Поэтому в гостиницу я, конечно, вхожу, скрываясь от холода, но через вестибюль проскальзываю как можно быстрее и нахожу ту лестницу, под которой можно спрятаться и подождать. Она расположена в сторонке и, похоже, ведет всего к нескольким номерам, так что здесь народ не толпится. Я растираю руки — они ужасно замерзли — и смотрю наверх сквозь ступени лестницы. Эта гостиница — самое грандиозное строение на острове, и все в ней устроено так, чтобы материковые жители чувствовали себя как дома. Поэтому внутри — сплошные расписные колонны и цивилизованные деревянные арки, декоративные карнизы и полированное дерево. Мои ноги ласкает персидский ковер. На стене рядом со мной висит картина, изображающая чистокровную лошадку в нарядной уздечке на фоне безмятежного пейзажа. Все в этой гостинице говорит о том, что проживающие здесь — настоящие джентльмены и знатоки, хорошо воспитанные и защищенные от всех невзгод жизни.
Я поглядываю в вестибюль, выискивая Малверна. Туристы, приехавшие на бега, стоят маленькими группами, по два-три человека, они курят и обсуждают тренировку.

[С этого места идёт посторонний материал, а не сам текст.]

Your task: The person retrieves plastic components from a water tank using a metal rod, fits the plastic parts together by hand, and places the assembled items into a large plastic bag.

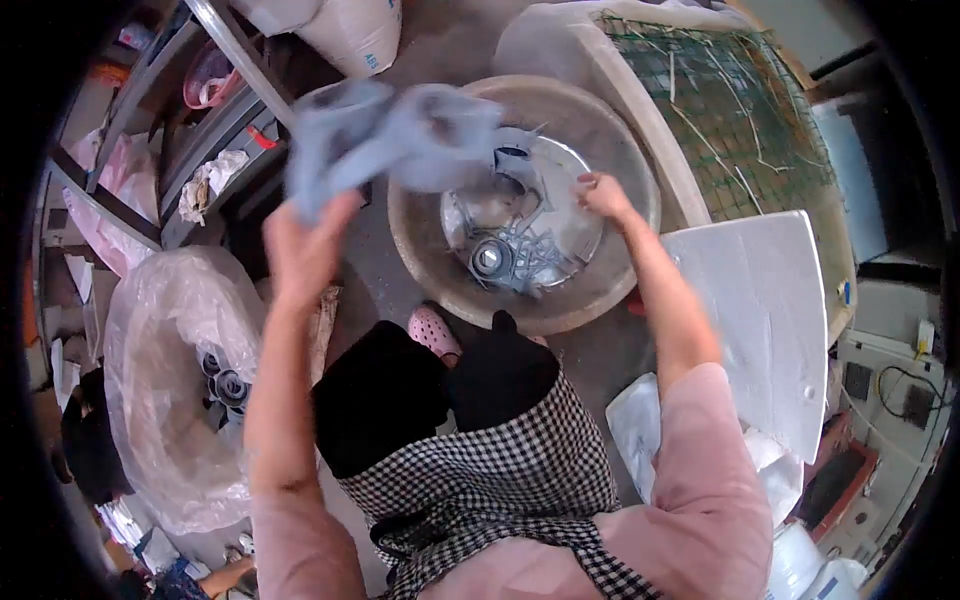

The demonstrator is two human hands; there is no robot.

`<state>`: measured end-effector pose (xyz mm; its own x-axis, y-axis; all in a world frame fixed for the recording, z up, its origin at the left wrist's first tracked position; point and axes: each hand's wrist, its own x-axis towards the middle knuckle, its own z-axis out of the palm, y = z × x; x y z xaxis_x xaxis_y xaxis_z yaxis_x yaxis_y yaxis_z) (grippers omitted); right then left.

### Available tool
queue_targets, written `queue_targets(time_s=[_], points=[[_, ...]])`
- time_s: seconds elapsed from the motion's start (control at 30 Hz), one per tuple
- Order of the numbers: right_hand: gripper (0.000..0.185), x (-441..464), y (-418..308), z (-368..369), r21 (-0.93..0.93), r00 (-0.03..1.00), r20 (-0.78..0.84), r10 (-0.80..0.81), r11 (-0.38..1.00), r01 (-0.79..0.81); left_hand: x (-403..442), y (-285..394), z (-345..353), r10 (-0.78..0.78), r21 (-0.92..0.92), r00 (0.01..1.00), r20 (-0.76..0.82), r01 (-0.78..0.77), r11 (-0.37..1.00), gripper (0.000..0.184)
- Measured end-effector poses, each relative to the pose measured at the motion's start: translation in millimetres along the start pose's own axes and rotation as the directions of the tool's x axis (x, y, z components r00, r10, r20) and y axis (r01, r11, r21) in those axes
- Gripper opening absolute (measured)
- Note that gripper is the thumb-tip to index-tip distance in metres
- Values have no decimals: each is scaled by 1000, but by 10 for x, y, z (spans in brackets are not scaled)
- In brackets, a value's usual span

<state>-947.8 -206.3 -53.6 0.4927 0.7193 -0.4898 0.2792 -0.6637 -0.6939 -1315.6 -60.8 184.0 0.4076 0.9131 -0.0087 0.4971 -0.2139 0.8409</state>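
My left hand is closed around one end of a grey plastic moulded piece, blurred by motion, with rounded ring-like openings. It is held up over the left side of a large round basin. My right hand is above the basin's right side, fingers curled together; anything small inside them is hidden. Within the basin lies a shiny round metal pan. It contains a grey ring-shaped part and several thin grey plastic scraps.
At left, a clear plastic bag lines a container with dark ring parts. A metal rack stands behind it. Green netting covers a tub at upper right. A white board leans beside my right arm.
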Motion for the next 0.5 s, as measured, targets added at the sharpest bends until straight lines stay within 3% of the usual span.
queue_targets(time_s=[0.03,0.07,0.1,0.13,0.17,0.23,0.27,0.33,0.37,0.4,0.43,0.47,0.5], points=[[57,12,-16,185,-107,1000,-25,-16,994,14,-90,-188,-360,-77,-39,993,-84,74,996,25],[63,48,-58,380,-208,998,-49,-36,978,25,-227,-366,-678,-103,-84,958,-268,83,993,30],[63,200,-42,576,-201,998,-42,-36,979,27,-402,-697,-1171,-105,-60,925,-364,90,994,30],[68,385,28,810,-301,991,-70,-117,949,91,-574,-868,-1562,-209,-73,857,-472,198,977,32],[73,531,36,997,-401,976,-89,-201,904,150,-739,-999,-1882,-209,-64,857,-471,203,977,32],[72,681,-207,1184,-460,975,-99,-200,878,133,-1081,-1300,-2474,-225,105,692,-685,400,910,37],[70,754,-282,1249,-523,972,-115,-205,844,117,-1233,-1632,-2874,-147,316,673,-725,514,797,40],[69,1053,-138,1487,-554,966,-132,-224,825,115,-1406,-2047,-3304,-329,130,517,-790,666,734,48],[68,1192,-74,1574,-578,956,-162,-245,809,109,-1398,-2188,-3413,-336,127,509,-793,677,725,48],[68,1275,-72,1577,-582,959,-148,-242,805,113,-1403,-2292,-3505,-400,119,403,-823,811,572,54],[68,1343,-64,1557,-698,972,-81,-221,709,103,-1407,-2393,-3599,-440,102,287,-851,912,398,60],[67,1337,-82,1520,-798,981,-21,-193,595,100,-1417,-2518,-3715,-443,101,282,-851,916,388,60],[68,1088,-278,1370,-587,985,-127,-113,810,18,-1388,-2672,-3824,-413,170,339,-845,904,393,66]])
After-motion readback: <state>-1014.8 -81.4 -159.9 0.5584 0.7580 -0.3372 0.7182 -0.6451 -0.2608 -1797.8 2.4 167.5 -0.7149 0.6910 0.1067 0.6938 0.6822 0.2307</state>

Огромная комната наполнена их чужим, резким говором. Откуда-то доносятся звуки пианино. Минуты ползут лениво, вяло. Это какое-то странное междуцарствие, непонятный промежуток между фестивалем и бегами. Большинство этих твердолобых любителей бегов приехали заранее, чтобы увидеть Скорпионий фестиваль, но Скармауту нечем занять их на долгое время, этот город недостаточно велик и богат. И им ничего больше не остается, кроме как ждать начала бегов и наблюдать за тем, как мы живем и умираем на песчаном берегу.
Я забираюсь поглубже под лестницу и обхватываю себя руками, защищаясь от сквозняка. Мои мысли бесцельно блуждают, то и дело возвращаясь к отвратительной картине: Мэтт Малверн верхом на Корре. У меня в голове звучит крик Корра. А перед глазами мелькает рыжий локон, упавший на щеку Пак Конноли.
Я стараюсь отогнать от себя опасные мысли.
Надо мной скрипят ступеньки — кто-то спускается по лестнице. Я поворачиваю голову как раз вовремя, чтобы увидеть, как вниз бодро, словно мальчишка, бежит Джордж Холли. Заметив меня, он тут же сбавляет ход и поворачивает ко мне, как будто я и был его целью.
— Привет-привет! — восклицает Холли.
Выглядит он так, будто совсем не спал, будто шторм застал его на берегу и предоставил выбирать между сушей и морем. Мысль, конечно, странная, словно я просто не в силах представить, чем может заниматься Джордж Холли, когда не наблюдает за лошадьми. Но он, конечно, занят чем-нибудь шумным и энергичным — и таким, что вполне сочетается с белым джемпером. И я сам удивляюсь тому, что испытываю дружеские чувства к человеку, так не похожему на меня самого.